TASK OBJECTIVE. Word for word, copy the line containing "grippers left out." and each line after it in the records below, ending with the last line.

(Dataset items)
▼

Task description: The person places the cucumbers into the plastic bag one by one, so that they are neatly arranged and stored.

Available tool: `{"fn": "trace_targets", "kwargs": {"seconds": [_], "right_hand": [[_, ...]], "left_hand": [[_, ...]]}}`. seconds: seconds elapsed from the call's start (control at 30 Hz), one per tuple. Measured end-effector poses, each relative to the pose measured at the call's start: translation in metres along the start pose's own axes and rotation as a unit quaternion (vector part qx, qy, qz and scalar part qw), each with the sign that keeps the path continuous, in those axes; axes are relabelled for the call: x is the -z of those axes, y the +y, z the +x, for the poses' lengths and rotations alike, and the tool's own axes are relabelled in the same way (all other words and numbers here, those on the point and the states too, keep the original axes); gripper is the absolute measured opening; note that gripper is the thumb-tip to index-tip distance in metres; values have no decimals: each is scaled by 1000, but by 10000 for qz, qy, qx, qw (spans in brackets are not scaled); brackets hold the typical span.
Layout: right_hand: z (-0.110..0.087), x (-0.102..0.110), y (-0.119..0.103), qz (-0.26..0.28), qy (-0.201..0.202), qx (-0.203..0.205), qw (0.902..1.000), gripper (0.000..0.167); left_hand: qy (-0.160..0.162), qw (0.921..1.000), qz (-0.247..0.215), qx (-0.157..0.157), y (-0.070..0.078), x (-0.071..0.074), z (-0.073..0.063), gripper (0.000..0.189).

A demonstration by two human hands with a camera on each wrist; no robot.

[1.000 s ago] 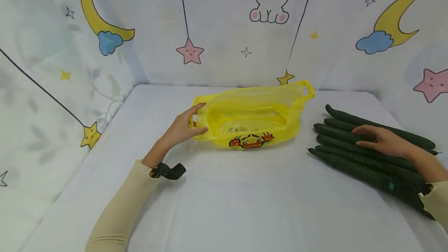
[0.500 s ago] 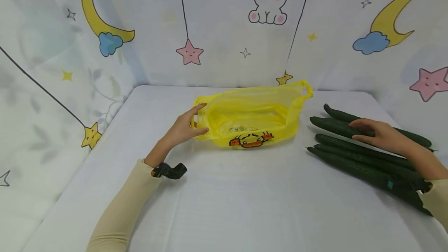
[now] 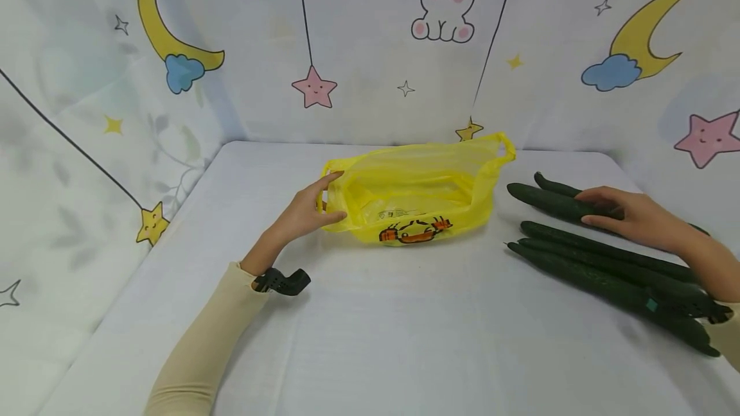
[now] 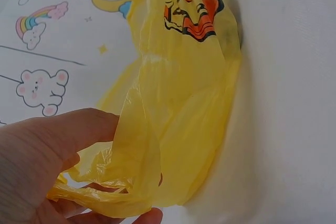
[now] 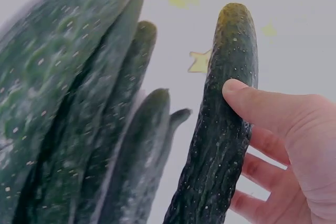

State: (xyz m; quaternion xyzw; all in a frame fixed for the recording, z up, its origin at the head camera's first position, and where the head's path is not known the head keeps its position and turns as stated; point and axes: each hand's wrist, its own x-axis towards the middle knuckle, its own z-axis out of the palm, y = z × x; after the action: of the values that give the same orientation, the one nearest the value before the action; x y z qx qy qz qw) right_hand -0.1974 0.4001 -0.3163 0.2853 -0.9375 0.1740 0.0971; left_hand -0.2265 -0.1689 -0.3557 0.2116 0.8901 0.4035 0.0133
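Observation:
A dark green cucumber [image 3: 537,199] is gripped by my right hand [image 3: 644,218] above the other cucumbers [image 3: 601,278]. In the right wrist view my thumb lies across the near side of this cucumber [image 5: 223,108] and the fingers reach behind it. My left hand [image 3: 297,214] holds the left side of a yellow plastic bag [image 3: 433,158], by its handle. The bag's mouth gapes toward me, with an orange crab print on the front. In the left wrist view the bag's thin film [image 4: 178,103] passes between my thumb and fingers.
Several cucumbers [image 5: 68,103] lie side by side at the right of the white-covered table [image 3: 405,339]; one [image 3: 555,183] lies farther back. A cloth backdrop [image 3: 370,31] with cartoon prints rises behind. Each wrist wears a black device [image 3: 283,281].
My right hand has lifted one cucumber from the row and moved it slightly up and back, leaving a gap to the nearer ones. My left hand and the bag stay put.

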Motion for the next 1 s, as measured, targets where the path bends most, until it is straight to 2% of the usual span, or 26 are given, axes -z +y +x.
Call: {"fn": "trace_targets", "kwargs": {"seconds": [0.3, 0.63, 0.83, 1.0], "right_hand": [[11, 7, -28, -202, 5, -359, 9992, 40], [20, 14, -58, -158, 2, -117, 9998, 46], [25, 16, -77, -279, -43, 159, 9995, 48], [32, 15, -82, -129, 102, 780, 9968, 50]], "left_hand": [[-40, 10000, 2, 43, 2, 1, -1, 79], [-47, 10000, -49, -50, 1, -1, 1, 79], [-41, 10000, -34, -83, 1, -2, 1, 77], [52, 9998, -24, -205, 2, -2, 0, 75]]}}
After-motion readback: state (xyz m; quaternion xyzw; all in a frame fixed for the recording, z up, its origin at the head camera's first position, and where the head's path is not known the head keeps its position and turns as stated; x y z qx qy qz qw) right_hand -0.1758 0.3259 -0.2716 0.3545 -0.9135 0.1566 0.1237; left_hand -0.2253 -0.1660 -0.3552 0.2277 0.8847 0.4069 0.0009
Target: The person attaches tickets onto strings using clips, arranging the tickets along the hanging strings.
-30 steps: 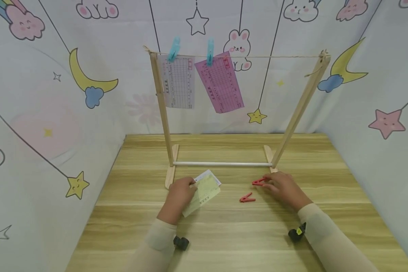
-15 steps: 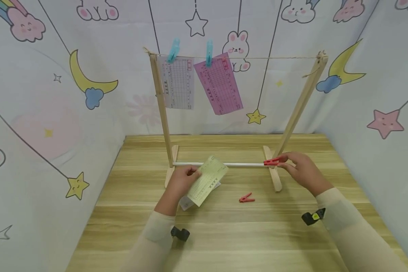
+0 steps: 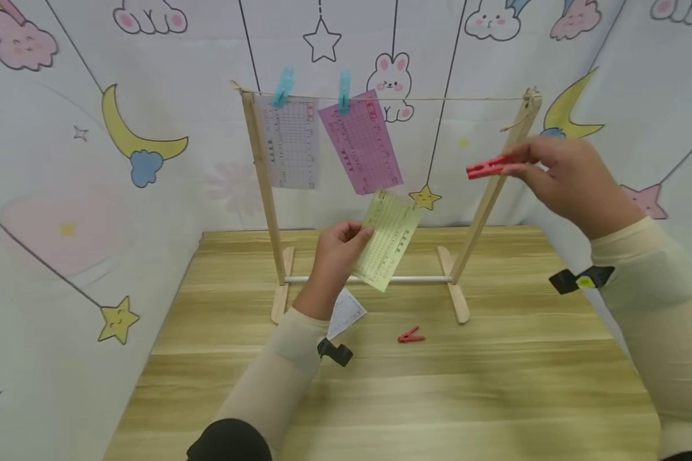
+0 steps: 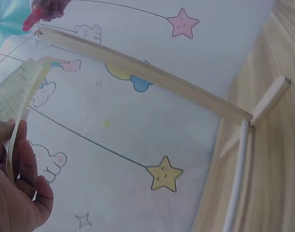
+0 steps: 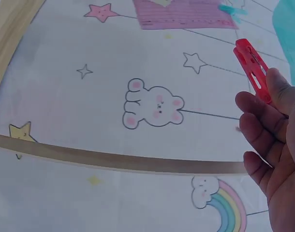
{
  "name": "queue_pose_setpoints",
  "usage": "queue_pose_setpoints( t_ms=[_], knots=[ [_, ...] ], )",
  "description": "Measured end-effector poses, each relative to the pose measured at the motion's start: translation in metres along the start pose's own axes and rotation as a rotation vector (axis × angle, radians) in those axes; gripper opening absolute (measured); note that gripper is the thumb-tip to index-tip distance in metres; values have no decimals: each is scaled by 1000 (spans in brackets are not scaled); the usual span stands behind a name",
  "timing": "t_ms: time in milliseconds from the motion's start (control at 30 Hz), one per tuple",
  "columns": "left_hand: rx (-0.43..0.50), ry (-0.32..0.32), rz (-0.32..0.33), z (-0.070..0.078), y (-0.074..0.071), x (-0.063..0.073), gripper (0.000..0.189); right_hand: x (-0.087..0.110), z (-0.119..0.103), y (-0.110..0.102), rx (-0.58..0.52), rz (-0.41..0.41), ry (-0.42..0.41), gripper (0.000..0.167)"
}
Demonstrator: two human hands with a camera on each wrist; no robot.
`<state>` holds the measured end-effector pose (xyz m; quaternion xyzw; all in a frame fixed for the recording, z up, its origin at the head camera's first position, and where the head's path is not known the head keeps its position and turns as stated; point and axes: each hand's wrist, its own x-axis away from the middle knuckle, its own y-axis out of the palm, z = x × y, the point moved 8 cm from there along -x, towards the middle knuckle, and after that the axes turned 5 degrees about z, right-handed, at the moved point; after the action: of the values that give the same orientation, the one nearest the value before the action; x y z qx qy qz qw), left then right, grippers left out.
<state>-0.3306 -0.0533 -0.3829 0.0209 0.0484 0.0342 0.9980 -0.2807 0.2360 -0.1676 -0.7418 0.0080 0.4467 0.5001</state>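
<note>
Yellow slip (image 3: pixel 391 246) and red peg (image 3: pixel 487 168) in hand

The left hand (image 3: pixel 339 251) pinches the yellow slip by its left edge, tilted and clear of the surface (image 3: pixel 496 384). In the head view its top shows just below the pink slip (image 3: pixel 362 146); the gap in depth cannot be told. The right hand (image 3: pixel 568 182) pinches the red peg by one end, before the right post (image 3: pixel 487 205). On the cord (image 3: pixel 450 99), blue pegs (image 3: pixel 344 91) hold the pink slip askew and a white slip (image 3: pixel 295 146) nearly straight. Below lie another red peg (image 3: pixel 411 335) and a white sheet (image 3: pixel 346 314), partly hidden by the left arm
</note>
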Motion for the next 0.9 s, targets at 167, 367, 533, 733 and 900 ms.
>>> queue_pose_setpoints(
  t_ms=[167,367,533,733,900],
  knots=[
    [162,85,19,37,24,-18,20,-46,-9,-15,43,-36,-12,12],
    [284,138,58,69,44,-31,18,-83,-15,-18,109,-134,74,23],
    [319,138,90,85,53,-38,17,-108,-22,-18,151,-171,69,30],
    [325,131,139,92,54,-42,16,-132,-31,-7,205,-244,15,35],
    [360,114,156,93,54,-44,15,-144,-31,2,228,-322,18,37]
  ],
)
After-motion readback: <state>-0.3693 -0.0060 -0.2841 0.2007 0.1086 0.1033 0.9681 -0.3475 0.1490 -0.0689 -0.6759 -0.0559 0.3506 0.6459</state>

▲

SOLUTION.
`<state>` holds the measured end-effector pose (xyz m; quaternion xyzw; all in a frame fixed for the recording, z up, its origin at the head camera's first position, and where the head's path is not known the head keeps its position and turns as stated; point and axes: each hand's wrist, its own x-axis away from the middle knuckle, its own y-axis out of the palm, z = x × y, the point moved 8 cm from there along -x, towards the middle knuckle, and after that the axes turned 5 degrees about z, right-handed, at the moved point; after the action: of the values that give the same orientation, the one nearest the value before the action; x y z qx qy qz qw), left then right, grippers left out.
<state>-0.3306 -0.0533 -0.3829 0.0209 0.0484 0.0342 0.9980 -0.2807 0.2360 -0.1676 -0.7418 0.0080 0.4467 0.5001</state>
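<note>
Yellow slip (image 3: pixel 391 246) and red peg (image 3: pixel 487 168) in hand

The left hand (image 3: pixel 339 251) pinches the yellow slip by its left edge, tilted and clear of the surface (image 3: pixel 496 384). In the head view its top shows just below the pink slip (image 3: pixel 362 146); the gap in depth cannot be told. The right hand (image 3: pixel 568 182) pinches the red peg by one end, before the right post (image 3: pixel 487 205). On the cord (image 3: pixel 450 99), blue pegs (image 3: pixel 344 91) hold the pink slip askew and a white slip (image 3: pixel 295 146) nearly straight. Below lie another red peg (image 3: pixel 411 335) and a white sheet (image 3: pixel 346 314), partly hidden by the left arm
</note>
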Motion for the next 0.9 s, targets at 167, 367, 533, 733 and 900 ms.
>>> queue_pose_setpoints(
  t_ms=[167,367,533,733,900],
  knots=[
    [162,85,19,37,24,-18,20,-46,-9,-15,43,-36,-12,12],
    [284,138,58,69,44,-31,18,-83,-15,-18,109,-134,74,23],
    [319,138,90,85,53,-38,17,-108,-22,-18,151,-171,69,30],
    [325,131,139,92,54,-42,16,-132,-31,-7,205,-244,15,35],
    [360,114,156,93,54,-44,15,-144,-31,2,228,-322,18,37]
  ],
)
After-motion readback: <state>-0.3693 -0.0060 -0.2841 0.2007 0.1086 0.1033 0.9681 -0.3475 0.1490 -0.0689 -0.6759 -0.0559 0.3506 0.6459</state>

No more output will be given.